The EPA method 8260 standards were acquired from Restek while the purge and trap grade methanol was procured from JTBaker. A nine point methanol curve was established from 0.5 to 200µg/L. Next Method Detection Limits (MDLs) were found running seven replicates of the low point on the curve. Precision and accuracy was determined by examining seven replicates of the 50µg/L standard. Table 3 displays the curve, MDL and precision and accuracy results. A set of three spiked sand matrix samples were used to establish the accuracy of the automated extraction at a 50µg/L concentration, see Table 4.

EST Analytical: Table 3 - Curve, MDL and Precision and Accuracy Results.
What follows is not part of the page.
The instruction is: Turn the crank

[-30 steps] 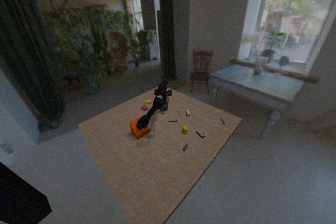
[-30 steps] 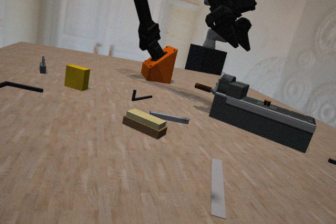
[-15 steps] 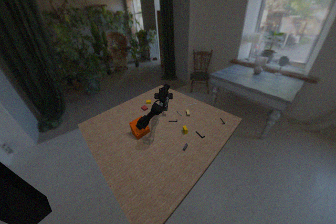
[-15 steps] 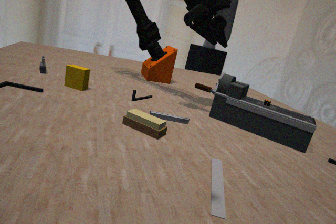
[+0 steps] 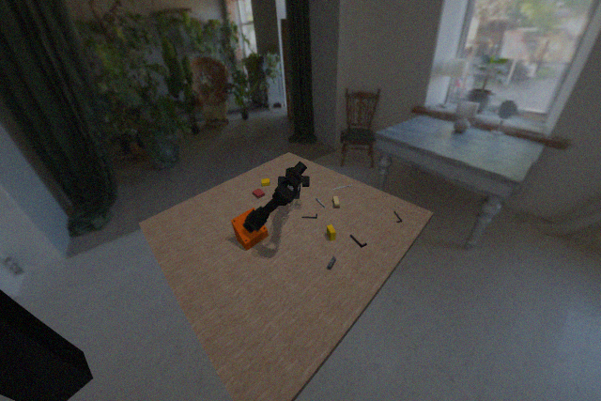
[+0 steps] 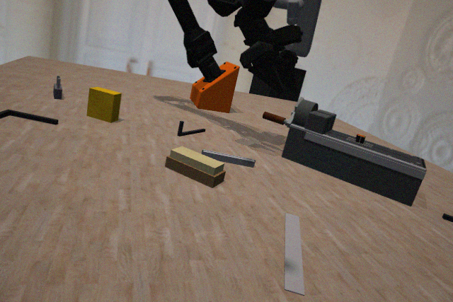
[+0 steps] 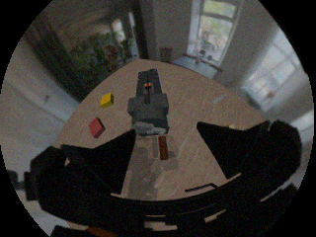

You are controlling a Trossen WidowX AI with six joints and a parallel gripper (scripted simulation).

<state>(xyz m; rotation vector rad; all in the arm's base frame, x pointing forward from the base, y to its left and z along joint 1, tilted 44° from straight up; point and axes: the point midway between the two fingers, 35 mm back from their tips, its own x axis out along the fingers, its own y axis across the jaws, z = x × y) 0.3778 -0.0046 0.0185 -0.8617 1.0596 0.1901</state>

EST Analytical: Table 4 - Results of Automated Extraction of a Sand Matrix

Finally, sand, clay and soil matrices were extracted in order to compare the chromatography of the automated extractions using different matrices. The matrix comparison required 5 grams of soil and 15mls of methanol due to the potting soils’ absorption of the methanol. Thus, in order to make a direct comparison, all of the matrices were spiked with the same volume of standard and extracted with 15mls of methanol. Figure 1 displays a comparison of the three matrices and their respective interaction with the extraction solvent and Figure 2 shows the chromatograms of the three matrices.
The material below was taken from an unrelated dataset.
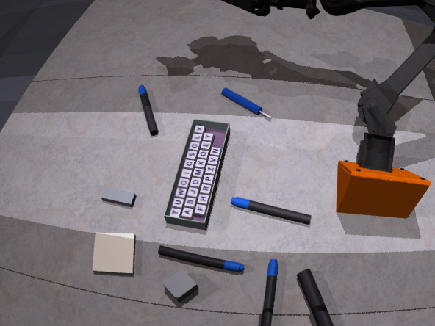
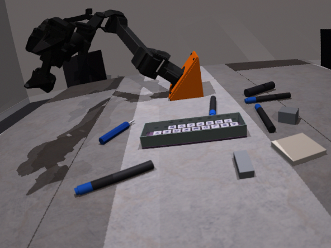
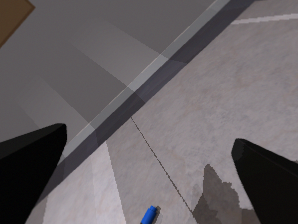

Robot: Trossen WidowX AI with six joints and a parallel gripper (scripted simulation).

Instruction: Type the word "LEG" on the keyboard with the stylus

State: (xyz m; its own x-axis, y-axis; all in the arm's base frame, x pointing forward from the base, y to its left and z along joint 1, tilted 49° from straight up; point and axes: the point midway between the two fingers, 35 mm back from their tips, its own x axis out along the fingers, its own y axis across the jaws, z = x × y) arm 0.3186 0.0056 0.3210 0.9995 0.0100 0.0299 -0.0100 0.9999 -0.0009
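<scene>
The stylus (image 1: 241, 100) (image 2: 114, 133) is a blue rod with a thin silver tip, lying on the desk beyond the keyboard's X end in the top view. The keyboard (image 1: 211, 125) (image 2: 193, 136) is a dark green tray with white letter keys. The L key (image 1: 197, 137), E key (image 1: 206, 145) and G key (image 1: 194, 145) sit near its X end. My gripper (image 3: 152, 139) is open and empty, raised high above the desk, clear of the stylus and the keyboard. In the top view it is partly cut off at the top edge.
A black marker (image 1: 148, 111) (image 2: 123, 175) with a blue end lies left of the stylus in the top view. Another marker (image 1: 279, 212) lies between the keyboard and the orange arm base (image 1: 382, 194) (image 2: 188, 81). Several more pens, grey blocks and a beige pad (image 1: 114, 253) (image 2: 299, 148) lie around.
</scene>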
EST Analytical: Figure 1 - Image of 5g of soil matrices in 15mls of Methanol

EST Analytical: Figure 2 - Chromatograms of Automated Extraction of Sand, Clay and Soil

Conclusions

The system produced excellent results. The curve and the compound response factors met all of the method requirements. The overall precision was less than 5% RSD while the system showed an average recovery of 94%. When examining the expected analyte concentration to the extracted sand results, it was found that the average recovery was approximately 102%. Thus, the automated extraction performed extremely well. When comparing the three different matrices it was found that they all displayed similar recoveries, however the sand matrix did perform the best of the three as expected since sand tends not to absorb analytes as readily as other matrices. Finally, the ability to control the needle depth on extraction samples was a great benefit for the different matrices as the system exhibited no issues with needle clogging due to the higher needle depth when performing the potting soil extractions. As demonstrated from this study, the Centurion WS automated extraction capability would be an asset to any lab performing extractions.